Copy out all the lines of the data precisely, omitting any pictures.

• • • • • • •

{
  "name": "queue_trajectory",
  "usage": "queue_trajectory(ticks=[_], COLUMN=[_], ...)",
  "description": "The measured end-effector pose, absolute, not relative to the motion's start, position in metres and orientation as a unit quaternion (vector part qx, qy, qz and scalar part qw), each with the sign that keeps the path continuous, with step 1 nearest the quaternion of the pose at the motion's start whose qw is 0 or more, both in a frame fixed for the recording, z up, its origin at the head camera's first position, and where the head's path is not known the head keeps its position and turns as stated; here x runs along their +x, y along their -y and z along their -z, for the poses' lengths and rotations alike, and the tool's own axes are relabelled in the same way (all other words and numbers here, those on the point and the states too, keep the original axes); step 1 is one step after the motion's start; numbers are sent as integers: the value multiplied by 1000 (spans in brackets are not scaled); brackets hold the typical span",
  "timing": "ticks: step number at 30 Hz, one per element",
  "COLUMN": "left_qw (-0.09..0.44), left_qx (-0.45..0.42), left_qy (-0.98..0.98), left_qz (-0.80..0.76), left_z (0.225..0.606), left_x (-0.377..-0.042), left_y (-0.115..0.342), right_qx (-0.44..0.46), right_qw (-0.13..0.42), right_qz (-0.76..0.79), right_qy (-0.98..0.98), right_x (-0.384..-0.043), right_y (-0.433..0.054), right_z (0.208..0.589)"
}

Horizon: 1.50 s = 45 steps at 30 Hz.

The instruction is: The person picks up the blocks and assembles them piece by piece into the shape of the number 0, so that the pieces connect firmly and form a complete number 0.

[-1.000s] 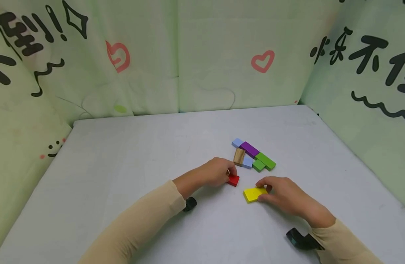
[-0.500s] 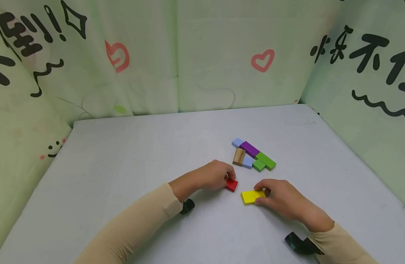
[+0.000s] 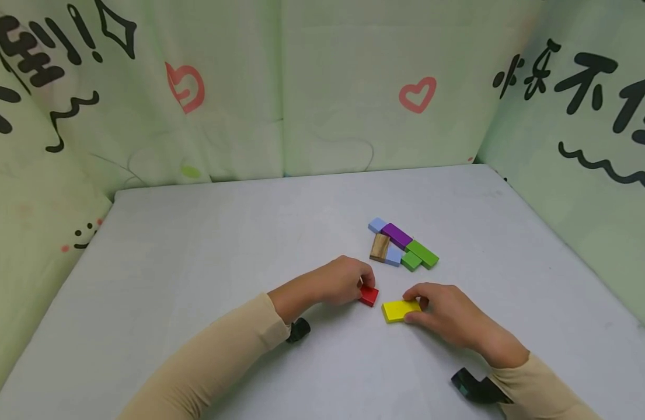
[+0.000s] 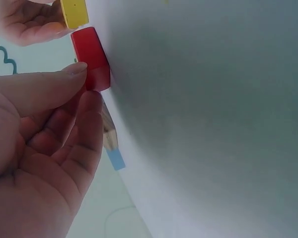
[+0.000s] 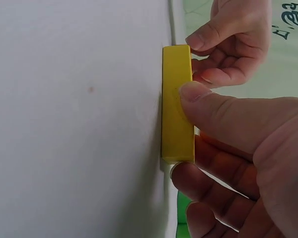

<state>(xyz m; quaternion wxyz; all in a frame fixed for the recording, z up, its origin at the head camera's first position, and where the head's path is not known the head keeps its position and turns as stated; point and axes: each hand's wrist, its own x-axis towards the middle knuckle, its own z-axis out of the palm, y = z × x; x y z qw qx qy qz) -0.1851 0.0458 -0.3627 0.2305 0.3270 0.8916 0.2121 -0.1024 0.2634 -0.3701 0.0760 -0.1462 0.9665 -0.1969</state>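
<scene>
My left hand (image 3: 345,281) pinches a small red block (image 3: 369,296) between thumb and fingers, low over the white table. Its thumb lies along one side of the red block in the left wrist view. To the right, my right hand (image 3: 448,309) grips a flat yellow block (image 3: 400,311), thumb on the near side and fingers on the far side. In the right wrist view the yellow block (image 5: 177,104) stretches lengthwise past the thumb, hiding the red one. A narrow strip of table separates the two blocks in the head view.
Beyond the hands lies a flat cluster: a purple block (image 3: 397,235), a wood-grain block (image 3: 379,248), a long green block (image 3: 422,254), a small green block (image 3: 411,261) and two light blue blocks. Printed curtains surround the white table (image 3: 222,233).
Both hands have drawn slightly toward the near left, carrying the red and yellow blocks away from the cluster. In the last half second they have hardly moved.
</scene>
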Motion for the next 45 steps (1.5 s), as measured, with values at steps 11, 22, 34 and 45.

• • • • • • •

◆ Response
{
  "name": "queue_trajectory",
  "usage": "queue_trajectory(ticks=[_], COLUMN=[_], ...)",
  "description": "The measured end-effector pose, absolute, not relative to the motion's start, position in metres and orientation as a unit quaternion (vector part qx, qy, qz and scalar part qw), each with the sign that keeps the path continuous, with step 1 nearest the quaternion of the pose at the motion's start whose qw is 0 or more, both in a frame fixed for the recording, z up, its origin at the head camera's first position, and where the head's path is not known the head keeps its position and turns as stated; here x runs along their +x, y along their -y and z along their -z, for the poses' lengths and rotations alike, and the tool's own axes are relabelled in the same way (all other words and numbers here, those on the point and the states too, keep the original axes); step 1 is one step after the motion's start; numbers are sent as integers: the value multiplied by 1000 (spans in brackets are not scaled); brackets hold the typical span",
  "timing": "ticks: step number at 30 Hz, one per element",
  "COLUMN": "left_qw (-0.09..0.44), left_qx (-0.45..0.42), left_qy (-0.98..0.98), left_qz (-0.80..0.76), left_z (0.225..0.606), left_x (-0.377..-0.042), left_y (-0.115..0.342), right_qx (-0.44..0.46), right_qw (-0.13..0.42), right_qz (-0.76..0.79), right_qy (-0.98..0.98), right_x (-0.384..-0.043), right_y (-0.433..0.054), right_z (0.208..0.589)"
}

Horizon: 1.50 s = 45 steps at 30 Hz.

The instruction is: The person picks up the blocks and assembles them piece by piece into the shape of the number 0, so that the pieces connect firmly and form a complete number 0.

[-1.000s] 
[-0.500s] 
[+0.000s] 
[+0.000s] 
[+0.000s] 

<state>(xyz m; quaternion wxyz; all in a frame fixed for the recording, z up, its origin at the head camera's first position, and where the head's path is not known the head keeps its position and turns as stated; point and axes: each hand's wrist, its own x-axis towards the middle knuckle, its own z-axis out of the palm, y = z × x; x y z qw qx qy qz) -0.1851 0.0458 -0.3627 0.2305 0.3270 0.8916 0.2121 -0.1024 0.2634 -0.3701 0.0760 -0.1462 0.9665 -0.1969</state>
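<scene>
My left hand (image 3: 345,281) pinches a small red block (image 3: 369,296) between thumb and fingers, low over the white table. Its thumb lies along one side of the red block in the left wrist view. To the right, my right hand (image 3: 448,309) grips a flat yellow block (image 3: 400,311), thumb on the near side and fingers on the far side. In the right wrist view the yellow block (image 5: 177,104) stretches lengthwise past the thumb, hiding the red one. A narrow strip of table separates the two blocks in the head view.
Beyond the hands lies a flat cluster: a purple block (image 3: 397,235), a wood-grain block (image 3: 379,248), a long green block (image 3: 422,254), a small green block (image 3: 411,261) and two light blue blocks. Printed curtains surround the white table (image 3: 222,233).
Both hands have drawn slightly toward the near left, carrying the red and yellow blocks away from the cluster. In the last half second they have hardly moved.
</scene>
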Motion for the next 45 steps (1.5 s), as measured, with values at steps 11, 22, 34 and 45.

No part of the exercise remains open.